**YOUR ASSIGNMENT**
What is needed here is an exact printout of the data, with no pictures included.

**MATERIAL PROVIDED**

★ ★ ★ ★ ★

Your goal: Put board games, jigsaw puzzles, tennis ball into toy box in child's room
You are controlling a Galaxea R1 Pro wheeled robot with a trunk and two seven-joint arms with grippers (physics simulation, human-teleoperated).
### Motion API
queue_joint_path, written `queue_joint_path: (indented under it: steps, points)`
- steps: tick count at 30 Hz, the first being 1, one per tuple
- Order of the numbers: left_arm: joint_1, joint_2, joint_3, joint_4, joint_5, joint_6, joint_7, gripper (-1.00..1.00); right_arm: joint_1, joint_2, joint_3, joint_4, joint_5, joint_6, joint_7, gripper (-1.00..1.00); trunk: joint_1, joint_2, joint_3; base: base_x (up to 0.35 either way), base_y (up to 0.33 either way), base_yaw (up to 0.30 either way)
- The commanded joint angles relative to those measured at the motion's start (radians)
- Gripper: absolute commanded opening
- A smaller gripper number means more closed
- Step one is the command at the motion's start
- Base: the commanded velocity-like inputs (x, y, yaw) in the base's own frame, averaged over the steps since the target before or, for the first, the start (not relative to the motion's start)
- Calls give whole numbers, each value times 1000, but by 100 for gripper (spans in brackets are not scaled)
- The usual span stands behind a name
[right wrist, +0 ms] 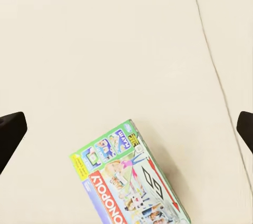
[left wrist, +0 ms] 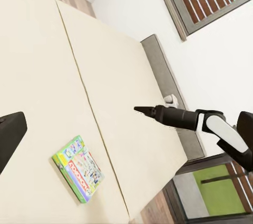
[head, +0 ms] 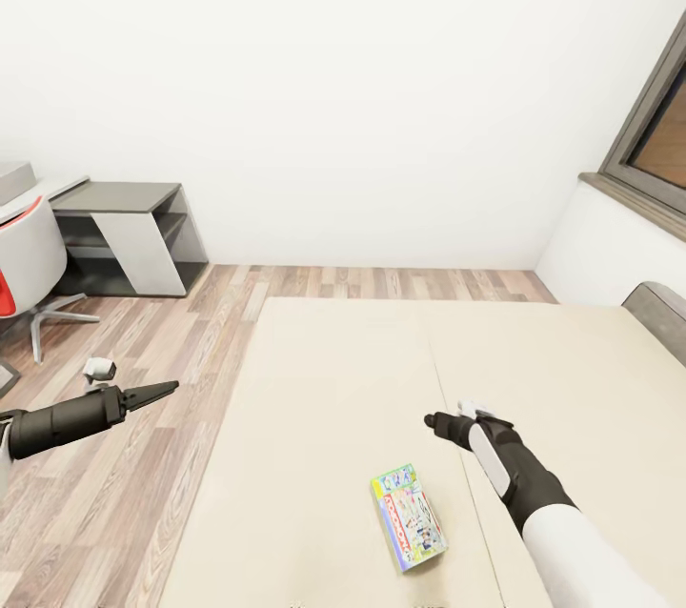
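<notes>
One board game (head: 408, 517), a flat green, white and red box lettered "MONOPOLY", lies flat on the beige mattress of the bed (head: 343, 370), near its front edge. My right gripper (head: 433, 420) hovers open above the mattress, a little beyond and to the right of the box. In the right wrist view the box (right wrist: 129, 182) lies below, with the two black fingers (right wrist: 10, 134) spread to the picture's edges. My left gripper (head: 162, 390) hangs open over the wood floor, left of the bed. The left wrist view takes in the box (left wrist: 78, 167) and the right arm (left wrist: 179, 116).
The grey headboard (head: 657, 313) stands at the bed's right end, under a grey-framed window (head: 653, 127). A low dark-grey-topped desk (head: 124, 236) and a white chair (head: 29, 265) stand at the back left by the white wall. Wood-plank floor (head: 143, 456) runs left of the bed.
</notes>
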Motion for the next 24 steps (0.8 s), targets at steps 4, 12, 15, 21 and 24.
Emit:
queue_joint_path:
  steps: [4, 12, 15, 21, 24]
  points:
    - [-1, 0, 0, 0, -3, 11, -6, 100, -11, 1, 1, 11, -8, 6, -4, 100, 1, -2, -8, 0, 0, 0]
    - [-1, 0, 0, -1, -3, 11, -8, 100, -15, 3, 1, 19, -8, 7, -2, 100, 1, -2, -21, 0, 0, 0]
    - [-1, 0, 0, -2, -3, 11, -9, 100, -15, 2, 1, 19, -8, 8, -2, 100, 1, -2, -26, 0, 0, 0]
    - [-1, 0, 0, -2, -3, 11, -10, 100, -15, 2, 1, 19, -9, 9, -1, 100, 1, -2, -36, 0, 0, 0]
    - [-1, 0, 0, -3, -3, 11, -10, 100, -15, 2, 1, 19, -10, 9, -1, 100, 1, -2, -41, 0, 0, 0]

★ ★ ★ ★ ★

**EXERCISE RESULT**
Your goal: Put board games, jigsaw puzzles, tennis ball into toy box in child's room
You are controlling a Galaxea R1 Pro wheeled robot with a trunk and two seven-joint arms with grippers (physics simulation, human-teleoperated).
### Motion API
queue_joint_path, written `queue_joint_path: (indented under it: steps, points)`
- steps: tick count at 30 Hz, the first being 1, one per tuple
- Order of the numbers: left_arm: joint_1, joint_2, joint_3, joint_4, joint_5, joint_6, joint_7, gripper (-1.00..1.00); right_arm: joint_1, joint_2, joint_3, joint_4, joint_5, joint_6, joint_7, gripper (-1.00..1.00); trunk: joint_1, joint_2, joint_3; base: base_x (up to 0.35 either way), base_y (up to 0.33 either way), base_yaw (up to 0.30 either way)
- The commanded joint angles relative to those measured at the motion's start (radians)
- Gripper: absolute commanded opening
- A smaller gripper number means more closed
- Step one is the command at the motion's start
- Base: the commanded velocity-like inputs (x, y, yaw) in the base's own frame, averaged over the steps since the target before or, for the first, the start (not relative to the motion's start)
- Calls give whole numbers, each value times 1000, but by 100 for gripper (spans in brackets are not scaled)
- The usual span stands behind a name
[right wrist, +0 ms] 
[left wrist, +0 ms] 
[head, +0 ms] 
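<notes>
One board game (head: 408, 517), a flat green, white and red box lettered "MONOPOLY", lies flat on the beige mattress of the bed (head: 343, 370), near its front edge. My right gripper (head: 433, 420) hovers open above the mattress, a little beyond and to the right of the box. In the right wrist view the box (right wrist: 129, 182) lies below, with the two black fingers (right wrist: 10, 134) spread to the picture's edges. My left gripper (head: 162, 390) hangs open over the wood floor, left of the bed. The left wrist view takes in the box (left wrist: 78, 167) and the right arm (left wrist: 179, 116).
The grey headboard (head: 657, 313) stands at the bed's right end, under a grey-framed window (head: 653, 127). A low dark-grey-topped desk (head: 124, 236) and a white chair (head: 29, 265) stand at the back left by the white wall. Wood-plank floor (head: 143, 456) runs left of the bed.
</notes>
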Motion for the next 24 steps (0.8 s), targets at steps 4, 12, 15, 21 and 24.
Emit:
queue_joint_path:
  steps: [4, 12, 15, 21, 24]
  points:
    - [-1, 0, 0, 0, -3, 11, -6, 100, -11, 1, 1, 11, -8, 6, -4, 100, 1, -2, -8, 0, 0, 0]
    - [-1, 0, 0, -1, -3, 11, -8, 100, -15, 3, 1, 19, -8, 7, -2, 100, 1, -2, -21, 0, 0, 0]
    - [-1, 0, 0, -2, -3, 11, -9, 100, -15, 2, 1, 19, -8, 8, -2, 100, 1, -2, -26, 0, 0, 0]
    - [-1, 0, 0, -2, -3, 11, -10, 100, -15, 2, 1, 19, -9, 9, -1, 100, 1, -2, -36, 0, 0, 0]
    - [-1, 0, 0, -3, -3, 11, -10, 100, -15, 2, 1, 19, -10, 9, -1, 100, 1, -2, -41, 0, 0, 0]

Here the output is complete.